MySQL - "Enterprise"と"Community"の違いとは?

1 キーワードは「安定性」と「ユーザサポート」

    松信嘉範  [2006/10/31]

    オープンソースRDBMS「MySQL」の開発ベンダであるMySQL ABは、10月17日に「MySQL Enterprise」を発表した。すでに多くのWebサイトでアナウンスされている通り、MySQLは今後「MySQL Enterprise Server」(以降、Enterprise Server)と「MySQL Community Server」(以降、Community Server)に分かれることになる。両者がどのように異なるのかを紹介してみたい。

    Community ServerとEnterprise Serverの違い

    Community ServerとEnterprise Serverの違いを表1に簡単にまとめた。特に大きな点をピックアップして解説する。なお、これは現時点でのMySQL ABの方針であり、将来的には変更される可能性もあることをご了承いただきたい。

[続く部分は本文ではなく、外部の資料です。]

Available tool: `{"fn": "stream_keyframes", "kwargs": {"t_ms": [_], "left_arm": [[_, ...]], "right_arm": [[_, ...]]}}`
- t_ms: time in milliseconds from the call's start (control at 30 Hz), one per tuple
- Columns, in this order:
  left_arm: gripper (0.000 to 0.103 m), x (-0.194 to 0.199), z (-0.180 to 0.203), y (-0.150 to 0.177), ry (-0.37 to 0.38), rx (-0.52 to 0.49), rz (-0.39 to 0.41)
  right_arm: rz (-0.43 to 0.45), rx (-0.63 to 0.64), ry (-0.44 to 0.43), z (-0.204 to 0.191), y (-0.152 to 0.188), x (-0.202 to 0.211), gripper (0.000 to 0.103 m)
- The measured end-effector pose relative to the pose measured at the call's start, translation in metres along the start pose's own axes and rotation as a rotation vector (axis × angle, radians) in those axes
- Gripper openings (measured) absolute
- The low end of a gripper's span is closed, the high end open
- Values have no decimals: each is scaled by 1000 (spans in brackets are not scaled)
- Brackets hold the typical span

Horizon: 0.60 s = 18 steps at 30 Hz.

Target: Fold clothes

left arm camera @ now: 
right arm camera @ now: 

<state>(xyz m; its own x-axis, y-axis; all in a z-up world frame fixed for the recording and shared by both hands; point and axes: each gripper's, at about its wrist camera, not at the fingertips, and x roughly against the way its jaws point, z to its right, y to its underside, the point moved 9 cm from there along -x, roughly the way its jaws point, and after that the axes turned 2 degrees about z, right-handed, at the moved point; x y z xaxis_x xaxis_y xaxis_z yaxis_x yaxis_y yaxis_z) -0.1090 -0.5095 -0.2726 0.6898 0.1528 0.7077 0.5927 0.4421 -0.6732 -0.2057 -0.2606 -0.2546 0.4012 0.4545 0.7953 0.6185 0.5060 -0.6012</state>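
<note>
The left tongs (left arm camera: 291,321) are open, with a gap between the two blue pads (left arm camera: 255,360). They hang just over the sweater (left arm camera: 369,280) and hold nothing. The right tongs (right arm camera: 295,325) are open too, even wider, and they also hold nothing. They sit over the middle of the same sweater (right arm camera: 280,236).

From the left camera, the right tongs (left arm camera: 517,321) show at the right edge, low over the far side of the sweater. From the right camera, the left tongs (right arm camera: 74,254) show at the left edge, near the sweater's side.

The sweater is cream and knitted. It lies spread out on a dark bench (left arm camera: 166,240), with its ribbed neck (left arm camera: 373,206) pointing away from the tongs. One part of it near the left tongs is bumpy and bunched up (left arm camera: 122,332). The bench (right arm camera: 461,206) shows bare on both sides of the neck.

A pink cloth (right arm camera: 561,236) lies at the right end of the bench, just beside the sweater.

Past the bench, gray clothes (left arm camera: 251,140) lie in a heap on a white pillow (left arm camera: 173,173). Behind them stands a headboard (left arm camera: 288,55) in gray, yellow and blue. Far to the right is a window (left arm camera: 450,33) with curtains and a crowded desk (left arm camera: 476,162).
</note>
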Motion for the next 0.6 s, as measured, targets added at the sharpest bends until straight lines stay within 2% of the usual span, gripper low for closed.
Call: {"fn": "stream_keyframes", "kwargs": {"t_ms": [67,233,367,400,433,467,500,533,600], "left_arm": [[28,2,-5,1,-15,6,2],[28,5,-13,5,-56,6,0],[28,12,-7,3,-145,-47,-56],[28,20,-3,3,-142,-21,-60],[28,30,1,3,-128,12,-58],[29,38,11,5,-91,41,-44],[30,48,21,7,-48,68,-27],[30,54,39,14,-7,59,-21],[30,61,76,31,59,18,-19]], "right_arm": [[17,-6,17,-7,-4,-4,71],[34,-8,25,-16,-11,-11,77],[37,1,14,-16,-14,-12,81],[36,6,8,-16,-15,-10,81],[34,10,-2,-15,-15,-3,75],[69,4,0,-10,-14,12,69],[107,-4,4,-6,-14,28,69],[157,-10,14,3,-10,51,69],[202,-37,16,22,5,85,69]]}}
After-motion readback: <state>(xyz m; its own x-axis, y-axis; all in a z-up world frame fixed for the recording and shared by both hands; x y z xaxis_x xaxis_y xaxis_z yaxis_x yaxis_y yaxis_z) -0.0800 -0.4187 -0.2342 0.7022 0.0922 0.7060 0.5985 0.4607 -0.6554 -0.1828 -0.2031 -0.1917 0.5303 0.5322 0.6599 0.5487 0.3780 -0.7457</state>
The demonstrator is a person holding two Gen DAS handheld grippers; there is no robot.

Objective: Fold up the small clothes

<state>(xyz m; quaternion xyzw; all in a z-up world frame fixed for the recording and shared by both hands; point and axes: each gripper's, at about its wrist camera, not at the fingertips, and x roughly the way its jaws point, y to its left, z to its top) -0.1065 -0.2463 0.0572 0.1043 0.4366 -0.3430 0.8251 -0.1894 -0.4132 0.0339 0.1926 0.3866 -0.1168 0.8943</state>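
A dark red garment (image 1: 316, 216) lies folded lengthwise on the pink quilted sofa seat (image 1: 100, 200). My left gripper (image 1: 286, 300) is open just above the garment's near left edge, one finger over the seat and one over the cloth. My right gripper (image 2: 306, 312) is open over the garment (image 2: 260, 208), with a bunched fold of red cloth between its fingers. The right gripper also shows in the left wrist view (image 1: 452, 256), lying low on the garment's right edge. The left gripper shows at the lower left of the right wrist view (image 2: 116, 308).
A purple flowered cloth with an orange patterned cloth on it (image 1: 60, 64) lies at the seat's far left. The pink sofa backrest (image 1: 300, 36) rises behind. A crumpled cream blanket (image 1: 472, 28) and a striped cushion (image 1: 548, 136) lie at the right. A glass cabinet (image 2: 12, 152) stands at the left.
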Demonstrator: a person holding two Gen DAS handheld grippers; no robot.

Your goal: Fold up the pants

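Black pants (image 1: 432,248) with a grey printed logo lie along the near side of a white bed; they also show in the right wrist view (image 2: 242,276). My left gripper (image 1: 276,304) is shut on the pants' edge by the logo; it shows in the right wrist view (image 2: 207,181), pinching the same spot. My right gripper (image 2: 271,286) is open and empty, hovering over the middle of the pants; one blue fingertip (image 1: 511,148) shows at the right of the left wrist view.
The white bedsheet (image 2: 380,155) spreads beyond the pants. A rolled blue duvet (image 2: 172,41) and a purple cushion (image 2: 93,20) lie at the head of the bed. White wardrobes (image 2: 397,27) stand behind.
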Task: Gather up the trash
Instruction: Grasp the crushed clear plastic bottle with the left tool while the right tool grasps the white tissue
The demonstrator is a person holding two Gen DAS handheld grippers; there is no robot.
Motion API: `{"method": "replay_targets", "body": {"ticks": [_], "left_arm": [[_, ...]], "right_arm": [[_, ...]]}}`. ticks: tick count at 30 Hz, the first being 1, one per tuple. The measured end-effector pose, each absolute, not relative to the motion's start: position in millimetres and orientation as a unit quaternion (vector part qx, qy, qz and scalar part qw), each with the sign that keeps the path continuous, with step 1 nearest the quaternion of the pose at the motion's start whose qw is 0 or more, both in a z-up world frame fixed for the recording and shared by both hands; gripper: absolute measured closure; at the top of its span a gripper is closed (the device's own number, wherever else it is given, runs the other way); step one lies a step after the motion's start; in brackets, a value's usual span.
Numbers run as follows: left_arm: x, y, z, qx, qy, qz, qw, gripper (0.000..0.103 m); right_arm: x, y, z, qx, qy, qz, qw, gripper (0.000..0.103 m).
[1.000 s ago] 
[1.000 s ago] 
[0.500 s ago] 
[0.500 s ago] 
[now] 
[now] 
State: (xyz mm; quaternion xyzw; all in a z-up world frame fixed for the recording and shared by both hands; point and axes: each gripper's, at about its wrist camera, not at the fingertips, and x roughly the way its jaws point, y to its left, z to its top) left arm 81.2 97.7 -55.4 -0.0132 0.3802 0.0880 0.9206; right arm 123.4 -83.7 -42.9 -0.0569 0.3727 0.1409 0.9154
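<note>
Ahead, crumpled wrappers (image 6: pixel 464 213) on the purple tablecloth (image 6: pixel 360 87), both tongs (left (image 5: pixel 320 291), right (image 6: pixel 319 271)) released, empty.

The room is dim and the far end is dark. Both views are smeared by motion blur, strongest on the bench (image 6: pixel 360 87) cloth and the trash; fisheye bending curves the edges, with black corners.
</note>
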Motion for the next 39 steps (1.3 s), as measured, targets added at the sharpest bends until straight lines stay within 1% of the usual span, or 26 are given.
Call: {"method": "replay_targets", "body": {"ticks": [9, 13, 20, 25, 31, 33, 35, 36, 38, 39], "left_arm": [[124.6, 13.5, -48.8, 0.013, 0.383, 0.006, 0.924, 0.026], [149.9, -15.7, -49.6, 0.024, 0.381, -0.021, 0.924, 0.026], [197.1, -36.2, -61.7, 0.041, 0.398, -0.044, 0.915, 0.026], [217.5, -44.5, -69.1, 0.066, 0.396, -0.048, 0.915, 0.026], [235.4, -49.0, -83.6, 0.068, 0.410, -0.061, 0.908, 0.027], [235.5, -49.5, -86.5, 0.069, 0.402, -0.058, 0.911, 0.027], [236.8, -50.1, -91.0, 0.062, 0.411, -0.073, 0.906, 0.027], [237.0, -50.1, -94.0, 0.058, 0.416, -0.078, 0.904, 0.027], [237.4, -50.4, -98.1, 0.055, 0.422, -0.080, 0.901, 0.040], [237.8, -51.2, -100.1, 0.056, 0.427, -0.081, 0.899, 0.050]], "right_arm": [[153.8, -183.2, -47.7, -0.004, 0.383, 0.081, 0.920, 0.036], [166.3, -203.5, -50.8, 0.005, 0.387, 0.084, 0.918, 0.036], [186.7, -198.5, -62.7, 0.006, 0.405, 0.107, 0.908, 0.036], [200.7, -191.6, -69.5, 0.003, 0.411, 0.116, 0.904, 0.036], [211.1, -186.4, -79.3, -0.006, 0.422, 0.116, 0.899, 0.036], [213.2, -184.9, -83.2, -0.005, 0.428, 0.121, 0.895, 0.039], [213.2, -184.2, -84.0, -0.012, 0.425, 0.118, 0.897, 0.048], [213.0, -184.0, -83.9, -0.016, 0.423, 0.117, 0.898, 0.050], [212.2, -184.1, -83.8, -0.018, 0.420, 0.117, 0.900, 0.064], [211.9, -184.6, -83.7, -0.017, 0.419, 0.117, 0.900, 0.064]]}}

    表1 「MySQL Community Server」と「MySQL Enterprise Server」の違い

     Communitiy ServerEnterprise Server
    オープンソース
    機能の搭載方針実験的安定志向
    重点的な品質保証テストの実行×
    月ごとのバグフィックスのリリース×
    四半期ごとのサービスパックのリリース×
    緊急時のホットフィックスのリリース×
    顧客の要望に応じたパッチのリリース×
    認定バイナリの提供×
    24時間×7日のプロダクションサポート×
    GUIの支援ツール(インストーラ、監視ツールアドバイザーツール)×
    バージョン更新の自動連絡×
    ナレッジデータベースの利用×

    開発スタンスの違い

    Enterprise Serverは、安定性を最も重視しており、入念な品質保証テストを行った上でリリースされる。また安定版リリース後は、新機能の搭載などは、潜在的なバグを誘発する危険があるため、極力行わない。

    一方Community Serverは、安定性よりも新機能の取り入れを重視しており、安定版のリリース後であっても、ユーザからのパッチなどを積極的に取り入れていく。

    現時点でソースコードはCommunity Server、Enterprise Serverともに同一であるが、両者のスタンスが明らかに異なるため、将来的には分岐していくことになる。ただし、まったくの別物になるわけではない。たとえば、4.1、5.0、5.1といったメジャーバージョンは統一される。このため、5.1のCommunity Serverと5.1のEnterprise Server、といった形でリリースされることになる。同一のメジャーバージョンの中で、Community ServerとEnterprise Serverに若干の機能差異が出るわけである。両方で利用可能な機能に限定して使う場合は、Community ServerからEnterprise Serverへの移行も容易であろう。

    リリースサイクルの違い

    これまでMySQLのリリースサイクルは不定期であったが、今回Enterprise Serverのリリースサイクルが明確に決められた。具体的には、毎月ホットフィックスが提供され、四半期ごとにサービスパックが提供されるようになる。重大なバグが発見された場合には、緊急リリースが行われる。一方、Community Serverのリリースサイクルはこれまで通り不定期である。

    リリース方法の違い

    これまでMySQLは、リリースのたびに、ソースコードだけでなく、さまざまなプラットフォーム向けに最適化コンパイルされたバイナリが提供されていたが、この方針にも見直しが入った。Enterprise Serverは、ソースコードのみがGPLライセンスとして公開され、バイナリについては「MySQL Enterprise」サブスクリプションを購入したユーザにのみ提供されるようになった。一方Community Serverは、これまで通りソースコード(GPLライセンス)、バイナリともに一般ユーザに提供される。